Social acceptability: An environmental and social action plan (ESAP) was prepared and agreed with the project company to address the identified environmental and social issues and impacts during preparation, construction and operation of the project to bring the project to EBRD performance requirements. In addition to mitigation measures, the ESAP integrated the implementation of a stakeholder engagement plan and supported the authorities with public awareness campaigns and educational activities.
Economic and institutional effectiveness: The project company was awarded a 29-year concession following an open tender to carry out the CSWP. The CSWP supported the EBRD’s ongoing policy dialogue with the Turkish Ministry of Environment and Urbanization to upgrade the legal framework for municipal service PPPs. Given the limited private-sector involvement in Turkey’s solid waste sector, the CSWP is expected to set an example for other municipalities and increase the political and social acceptance of PPP structures in the sector.
Future-proofing: The project company will assume the operation and maintenance (O&M) risks, thereby committing to provide quality of service through the contract lifetime. Any residual risks related to O&M have been further mitigated through contractual elements such as sponsor guarantees.
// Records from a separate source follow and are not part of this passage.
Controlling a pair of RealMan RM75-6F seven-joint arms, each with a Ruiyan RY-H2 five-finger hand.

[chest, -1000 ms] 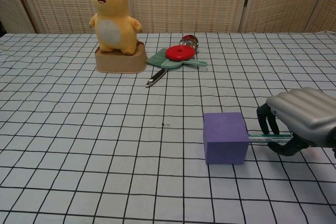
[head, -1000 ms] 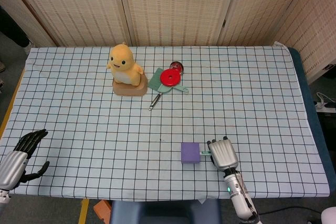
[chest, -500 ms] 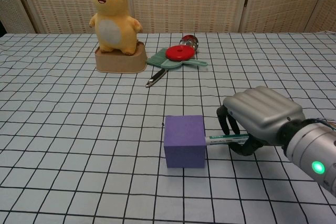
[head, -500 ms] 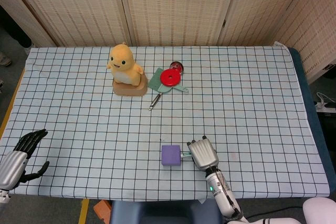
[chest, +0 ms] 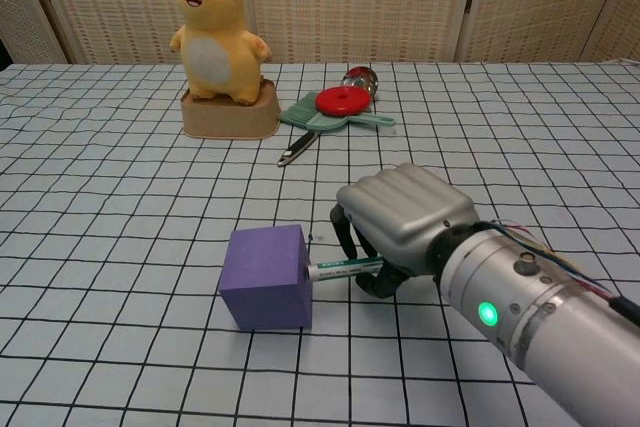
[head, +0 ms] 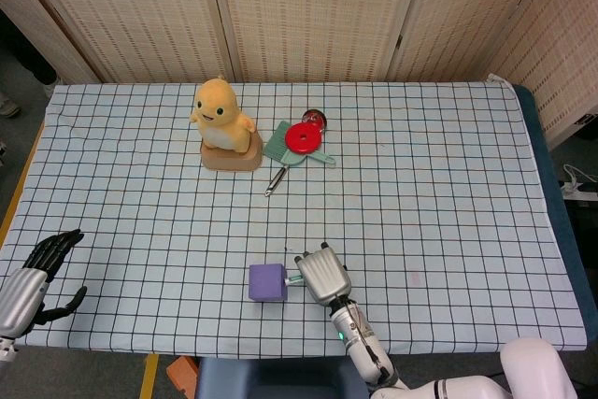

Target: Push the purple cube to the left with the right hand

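Note:
The purple cube [head: 268,281] [chest: 267,277] sits on the checked cloth near the table's front edge, slightly turned. My right hand [head: 322,276] [chest: 400,222] is just right of it, knuckles up, with its fingers curled around a white and green pen [chest: 345,268] [head: 293,280]. The pen's tip touches the cube's right face. My left hand [head: 37,277] rests at the table's front left corner, fingers apart and holding nothing; the chest view does not show it.
A yellow plush toy [head: 222,123] [chest: 215,42] on a tan base stands at the back. To its right lie a red disc [head: 303,137] [chest: 343,100] on a green brush, a small red object and a metal-handled tool [head: 275,180].
My right hand has moved left along the table's front with the pen against the cube. The cube has slid several grid squares to the left and turned a little. The left hand is unmoved.

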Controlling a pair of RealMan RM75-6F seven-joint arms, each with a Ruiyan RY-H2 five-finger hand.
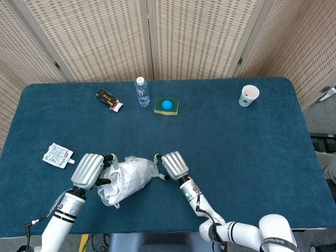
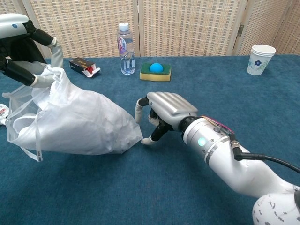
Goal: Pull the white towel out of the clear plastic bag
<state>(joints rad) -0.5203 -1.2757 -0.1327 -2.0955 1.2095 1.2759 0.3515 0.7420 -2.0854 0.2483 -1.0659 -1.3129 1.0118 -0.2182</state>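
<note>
The clear plastic bag (image 1: 128, 178) (image 2: 79, 124) lies on the blue table near its front edge, with the white towel bunched inside it. My left hand (image 1: 90, 170) (image 2: 21, 51) grips the bag's open end at the left and holds it raised. My right hand (image 1: 170, 165) (image 2: 161, 112) is at the bag's closed right end, fingers apart and curled down, its fingertips (image 2: 139, 108) touching or almost touching the plastic. It holds nothing.
A water bottle (image 1: 142, 92), a green sponge with a blue ball (image 1: 167, 105) and a dark snack pack (image 1: 108, 98) stand at the back. A paper cup (image 1: 249, 95) is at the back right. A white packet (image 1: 57, 155) lies at the left.
</note>
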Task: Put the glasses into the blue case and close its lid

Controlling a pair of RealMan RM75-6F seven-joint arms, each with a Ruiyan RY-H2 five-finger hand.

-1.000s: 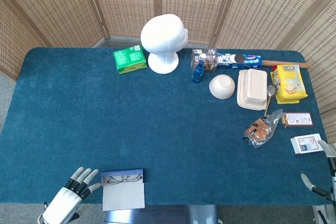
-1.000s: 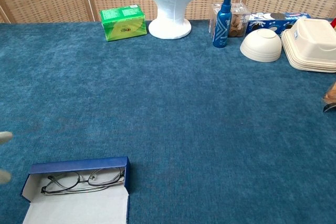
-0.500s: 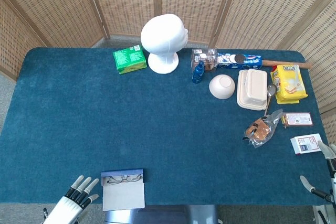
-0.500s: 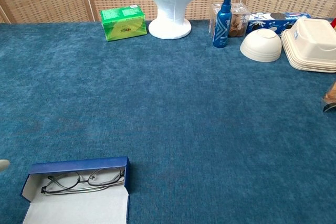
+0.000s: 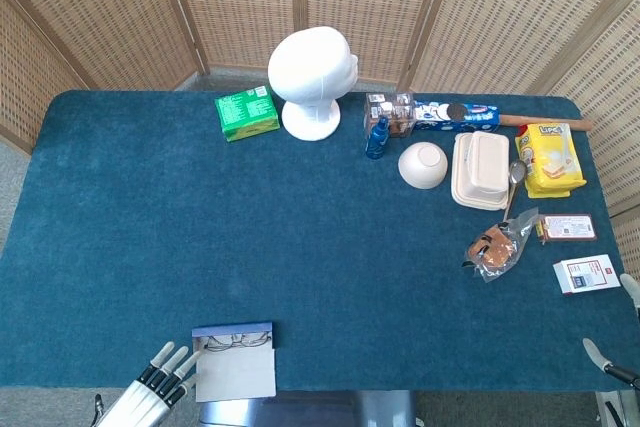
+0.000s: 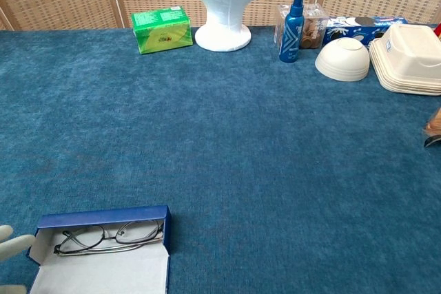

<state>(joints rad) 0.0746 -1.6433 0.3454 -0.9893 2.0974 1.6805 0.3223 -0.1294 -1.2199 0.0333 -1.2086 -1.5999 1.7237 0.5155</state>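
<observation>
1. The desk, covered in blue cloth, ends just behind the blue case. The case sits at the near left edge, so a push from the left hand while folding the lid could slide it off; that is the main risk I see.

2. The blue case is open, its pale lid lying flat toward the robot. A lid swung too fast could tip the light box or spring back open.

3. The left hand lies just left of the case with fingers straight and spread, holding nothing. In the chest view only pale fingertips show at the left border, beside the case wall; the head view shows more of the hand.

4. The right hand is only a sliver at the lower right of the head view, well apart from the case; I cannot tell how its fingers stand. The chest view does not show it.

5. The glasses already lie inside the case. The chest view shows frame and arms clearly; the head view gives only a faint trace. An arm sticking up could jam the lid.
</observation>
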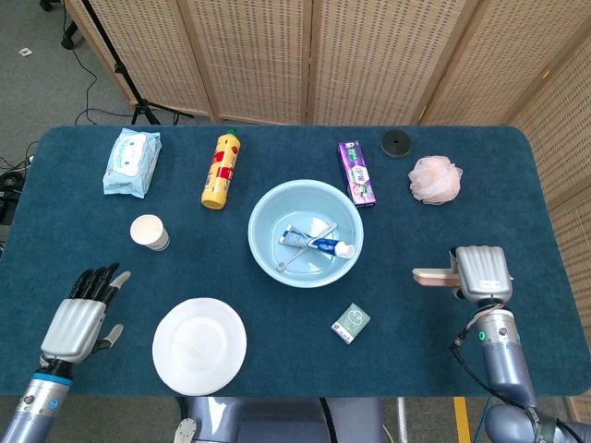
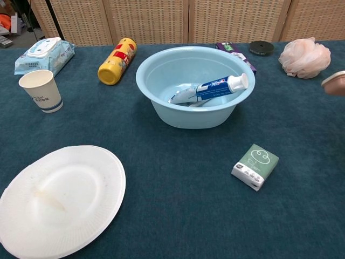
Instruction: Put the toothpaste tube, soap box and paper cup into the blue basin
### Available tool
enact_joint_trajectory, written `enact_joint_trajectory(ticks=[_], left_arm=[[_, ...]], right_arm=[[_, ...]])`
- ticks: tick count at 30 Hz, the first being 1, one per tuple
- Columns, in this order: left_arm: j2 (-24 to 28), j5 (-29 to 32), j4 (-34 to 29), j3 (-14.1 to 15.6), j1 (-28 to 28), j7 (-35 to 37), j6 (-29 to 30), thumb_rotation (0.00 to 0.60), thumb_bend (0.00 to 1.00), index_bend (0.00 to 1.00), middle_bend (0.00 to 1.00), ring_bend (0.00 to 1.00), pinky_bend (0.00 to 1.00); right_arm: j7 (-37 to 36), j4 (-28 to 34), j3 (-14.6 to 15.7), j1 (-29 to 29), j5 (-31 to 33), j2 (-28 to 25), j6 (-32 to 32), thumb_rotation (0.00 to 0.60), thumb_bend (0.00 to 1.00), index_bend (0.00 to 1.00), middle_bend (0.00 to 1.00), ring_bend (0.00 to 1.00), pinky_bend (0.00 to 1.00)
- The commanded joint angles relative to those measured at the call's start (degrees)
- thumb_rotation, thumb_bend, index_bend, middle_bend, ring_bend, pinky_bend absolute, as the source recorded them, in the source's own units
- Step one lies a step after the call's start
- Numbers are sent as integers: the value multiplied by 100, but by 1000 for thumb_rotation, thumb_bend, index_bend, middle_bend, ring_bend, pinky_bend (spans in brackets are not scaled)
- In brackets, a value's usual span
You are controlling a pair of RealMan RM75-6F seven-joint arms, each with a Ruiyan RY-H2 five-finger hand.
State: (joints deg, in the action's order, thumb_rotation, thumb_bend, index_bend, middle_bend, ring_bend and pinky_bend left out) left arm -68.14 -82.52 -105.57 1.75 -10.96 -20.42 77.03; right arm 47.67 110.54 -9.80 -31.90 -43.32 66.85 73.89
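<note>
Toothpaste tube (image 1: 317,244) lying in pale blue plastic basin (image 1: 268,260); aiming my right hand (image 1: 469,273), fingers seemingly apart, empty, squarely over small green-and-white soap box (image 1: 351,323).

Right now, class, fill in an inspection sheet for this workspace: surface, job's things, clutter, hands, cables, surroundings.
Surface: table covered in dark blue cloth.
Job's things: toothpaste tube lies in the blue basin; soap box on the cloth in front of the basin; paper cup upright to its left.
Clutter: white plate, wipes pack, yellow bottle, purple box, black disc, pink bath puff.
Hands: left hand holds nothing, fingers straight; right hand holds nothing, fingers hidden from view.
Cables: black cable on the floor beyond the table.
Surroundings: woven folding screen behind.
</note>
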Motion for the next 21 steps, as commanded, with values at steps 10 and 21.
enact_joint_trajectory(ticks=[10, 21], left_arm=[[-117, 244, 240, -53, -76, 34, -252, 600, 301, 50, 0, 0, 50], [-252, 426, 452, -82, -153, 94, -469, 600, 302, 50, 0, 0, 50]], right_arm=[[807, -260, -719, -1119, 849, 294, -202, 600, 234, 722, 584, 555, 562], [959, -848, -862, -1969, 1116, 1001, -455, 600, 234, 722, 584, 555, 562]])
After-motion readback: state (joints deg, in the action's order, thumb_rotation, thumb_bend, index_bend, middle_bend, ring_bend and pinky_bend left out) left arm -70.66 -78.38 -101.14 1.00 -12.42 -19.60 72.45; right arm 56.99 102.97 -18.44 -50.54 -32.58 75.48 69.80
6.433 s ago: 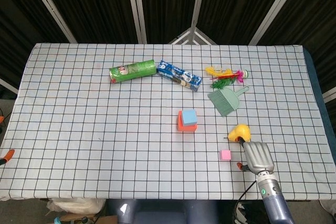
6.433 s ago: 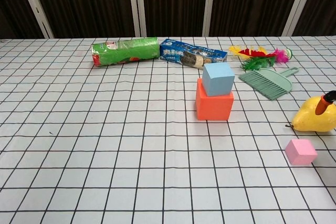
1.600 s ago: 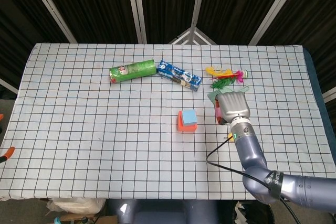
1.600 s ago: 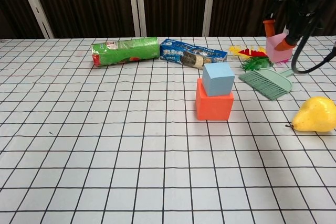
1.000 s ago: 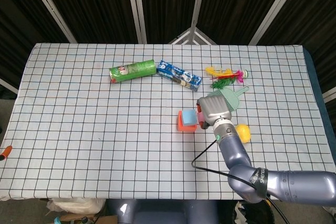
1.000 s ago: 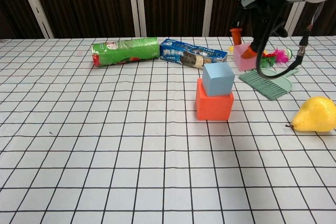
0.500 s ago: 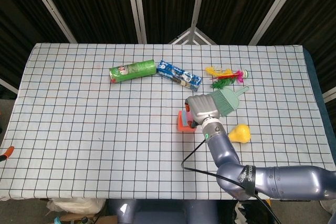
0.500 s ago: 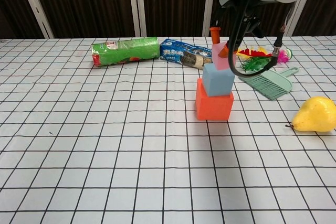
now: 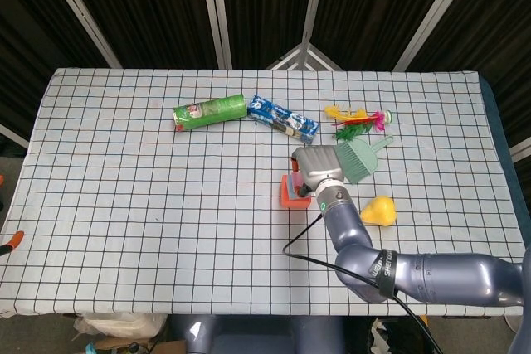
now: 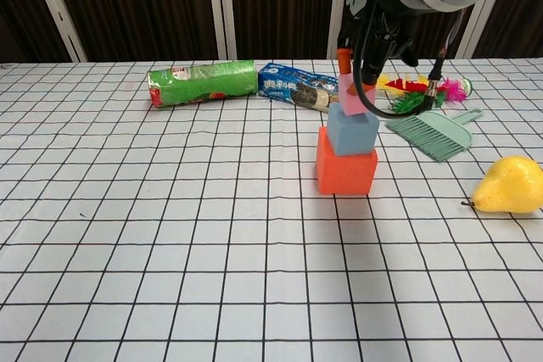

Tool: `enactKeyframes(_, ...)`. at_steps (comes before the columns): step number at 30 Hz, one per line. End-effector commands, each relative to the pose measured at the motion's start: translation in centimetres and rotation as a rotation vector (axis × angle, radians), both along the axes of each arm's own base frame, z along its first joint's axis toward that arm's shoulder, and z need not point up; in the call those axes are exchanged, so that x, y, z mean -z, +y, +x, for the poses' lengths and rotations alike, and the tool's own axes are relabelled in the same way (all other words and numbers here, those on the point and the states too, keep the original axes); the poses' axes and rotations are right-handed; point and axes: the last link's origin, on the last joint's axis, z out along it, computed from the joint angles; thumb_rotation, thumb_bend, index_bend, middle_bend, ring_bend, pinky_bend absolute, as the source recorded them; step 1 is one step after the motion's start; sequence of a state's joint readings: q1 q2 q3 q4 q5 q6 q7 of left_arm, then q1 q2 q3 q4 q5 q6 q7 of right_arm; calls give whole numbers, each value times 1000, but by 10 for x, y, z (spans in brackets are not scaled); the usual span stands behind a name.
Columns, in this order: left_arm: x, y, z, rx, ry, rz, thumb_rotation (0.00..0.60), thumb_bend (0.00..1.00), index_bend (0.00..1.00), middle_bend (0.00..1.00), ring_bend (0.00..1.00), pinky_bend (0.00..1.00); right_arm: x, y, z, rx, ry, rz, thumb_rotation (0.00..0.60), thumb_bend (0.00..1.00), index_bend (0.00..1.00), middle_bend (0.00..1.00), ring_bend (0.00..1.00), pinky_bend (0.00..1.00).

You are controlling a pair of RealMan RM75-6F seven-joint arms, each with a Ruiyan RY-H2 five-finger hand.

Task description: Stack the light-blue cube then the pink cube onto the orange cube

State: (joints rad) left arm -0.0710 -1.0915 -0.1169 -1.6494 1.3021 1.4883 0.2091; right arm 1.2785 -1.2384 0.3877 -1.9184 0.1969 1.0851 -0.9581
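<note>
The orange cube stands on the checked cloth with the light-blue cube on top of it. My right hand holds the pink cube just above the light-blue cube; whether they touch I cannot tell. In the head view the right hand covers the stack, and only the left edge of the orange cube shows. The left hand is in neither view.
A green broom head and coloured feathers lie right of the stack. A yellow pear sits at the right edge. Behind are a green roll and a blue snack packet. An orange object shows at the left table edge.
My right hand has carried the pink cube a little further left and down, from beside the stack to right over the light-blue cube. The stack has not moved.
</note>
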Motion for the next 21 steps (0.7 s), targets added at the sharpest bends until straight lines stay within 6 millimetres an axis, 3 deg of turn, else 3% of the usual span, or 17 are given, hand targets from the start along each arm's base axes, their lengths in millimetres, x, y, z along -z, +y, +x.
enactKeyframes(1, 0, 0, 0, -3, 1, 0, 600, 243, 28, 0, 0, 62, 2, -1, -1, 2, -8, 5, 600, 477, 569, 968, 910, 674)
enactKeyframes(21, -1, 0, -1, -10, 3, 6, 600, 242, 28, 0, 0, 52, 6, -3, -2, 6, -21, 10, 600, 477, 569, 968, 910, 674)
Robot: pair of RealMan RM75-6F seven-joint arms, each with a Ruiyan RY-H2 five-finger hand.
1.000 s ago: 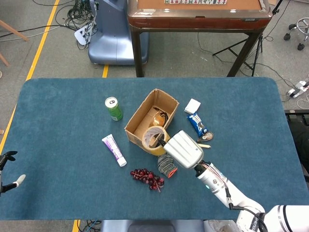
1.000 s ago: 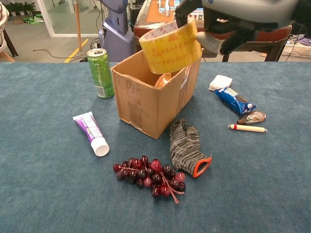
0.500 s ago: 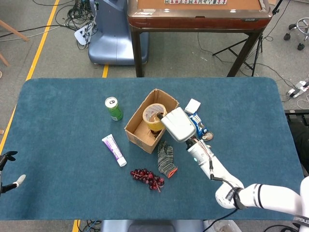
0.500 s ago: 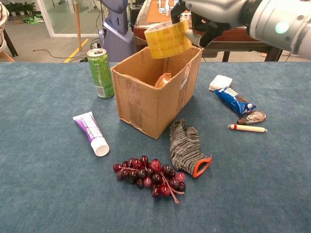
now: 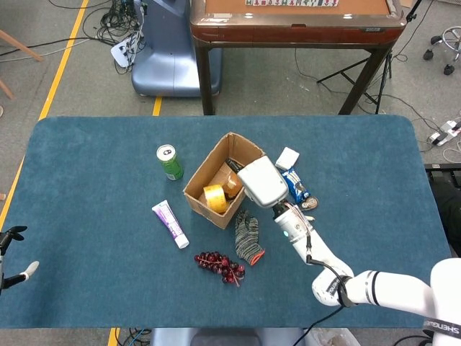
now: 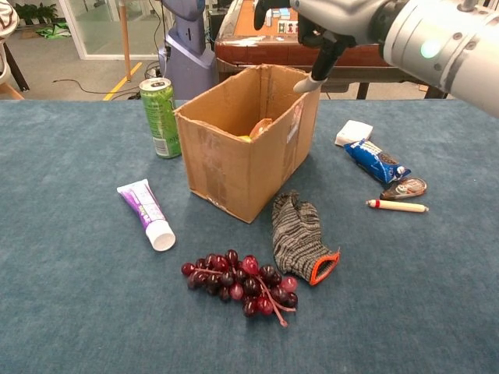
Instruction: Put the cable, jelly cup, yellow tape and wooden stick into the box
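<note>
The cardboard box (image 5: 204, 202) stands open at mid-table, also in the chest view (image 6: 234, 160). The yellow tape (image 5: 214, 196) lies inside it on the floor. Beside the tape are an orange-toned object (image 6: 261, 126), which may be the jelly cup, and a dark cable (image 5: 230, 165). My right hand (image 5: 261, 182) hovers over the box's right rim, fingers (image 6: 310, 79) spread and holding nothing. The wooden stick (image 6: 398, 206) lies on the cloth to the right of the box. My left hand (image 5: 13, 257) shows at the far left edge, fingers apart, empty.
A green can (image 6: 161, 117) stands left of the box, a purple-and-white tube (image 6: 146, 213) in front of it. Grapes (image 6: 243, 281) and a grey glove (image 6: 299, 238) lie near the box's front. A white block (image 6: 353, 132), a blue packet (image 6: 376, 160) and a small dispenser (image 6: 404, 188) lie to the right.
My right hand carried the yellow tape over the box and let go; the tape now lies inside. The hand is empty above the right rim. The left hand has not moved.
</note>
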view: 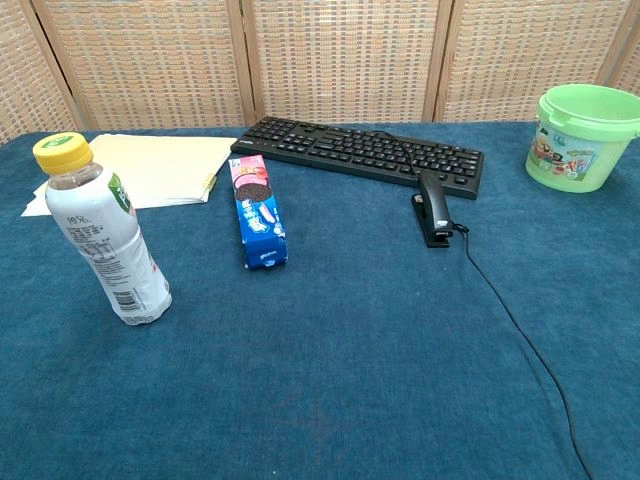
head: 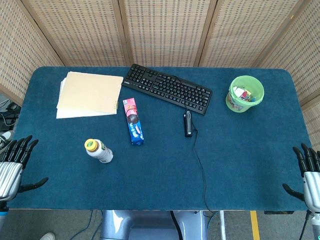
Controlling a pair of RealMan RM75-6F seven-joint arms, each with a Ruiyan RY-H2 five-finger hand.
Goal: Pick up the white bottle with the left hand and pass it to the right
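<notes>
Head view is showing the blue-covered counter [head: 240,165] from above, with the left hand [head: 14,165] hovering at the near left edge and the right hand [head: 307,175] hovering at the near right edge. Both hands are holding nothing, their dark fingers spreading wide and pointing away from the robot, thumbs jutting inward over the counter's edge.

The white bottle [head: 99,151] with its yellow cap is standing upright on the near left part of the counter, near the left hand but not touching it, and well apart from the right hand. Just beyond and to its right, a blue and pink cookie pack [head: 133,121] is lying flat, its long side running away from the robot. A stack of cream paper folders [head: 89,93] is lying at the far left. A black keyboard [head: 167,88] is sitting slanted at the far middle, and a black stapler [head: 188,123] is lying just in front of its right end, beside a thin black cable [head: 202,170] that is trailing toward the near edge. A green bucket [head: 244,93] holding small items is standing at the far right.

Chest view is showing the bottle [view: 103,243] close at the left, upright, with its printed label facing the camera, and the cookie pack [view: 258,211] lying to its right; neither hand is appearing there.
</notes>
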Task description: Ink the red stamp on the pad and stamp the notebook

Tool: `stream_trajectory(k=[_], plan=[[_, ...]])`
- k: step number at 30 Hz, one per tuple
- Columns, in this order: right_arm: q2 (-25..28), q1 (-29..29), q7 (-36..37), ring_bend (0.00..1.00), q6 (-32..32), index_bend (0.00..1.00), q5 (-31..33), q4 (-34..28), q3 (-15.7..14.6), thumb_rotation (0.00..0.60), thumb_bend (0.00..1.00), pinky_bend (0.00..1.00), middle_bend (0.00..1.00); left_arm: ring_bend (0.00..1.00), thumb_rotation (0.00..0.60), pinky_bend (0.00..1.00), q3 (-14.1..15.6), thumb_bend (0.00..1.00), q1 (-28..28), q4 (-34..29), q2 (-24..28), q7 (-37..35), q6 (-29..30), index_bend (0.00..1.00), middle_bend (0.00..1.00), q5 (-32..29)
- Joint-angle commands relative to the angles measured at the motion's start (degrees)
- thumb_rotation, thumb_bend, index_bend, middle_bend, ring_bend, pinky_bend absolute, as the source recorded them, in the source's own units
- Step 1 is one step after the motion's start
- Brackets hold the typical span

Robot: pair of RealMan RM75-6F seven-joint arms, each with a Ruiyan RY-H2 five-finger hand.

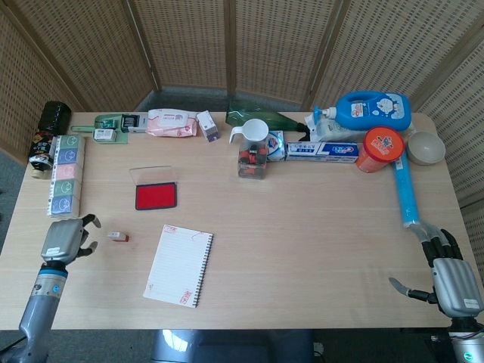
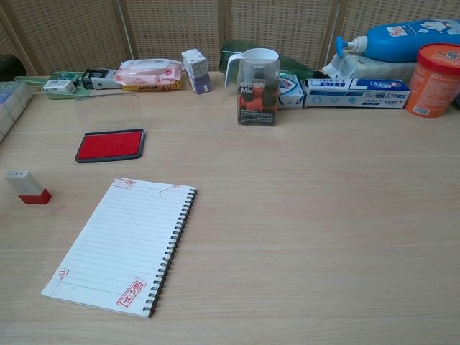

Critical mass potential: The CSWP is expected to demonstrate the economic feasibility of implementing an integrated approach to waste management, including waste recycling technologies for different waste streams with high potential for replicability under a PPP scheme.
The EBRD provided technical cooperation grants for an integrated solid waste management system resource audit in Çanakkale to assess how to monetize different waste streams (e.g. glass, PVC or electronic waste recycling) as well as analyse associated costs related to the establishment of dedicated collection systems.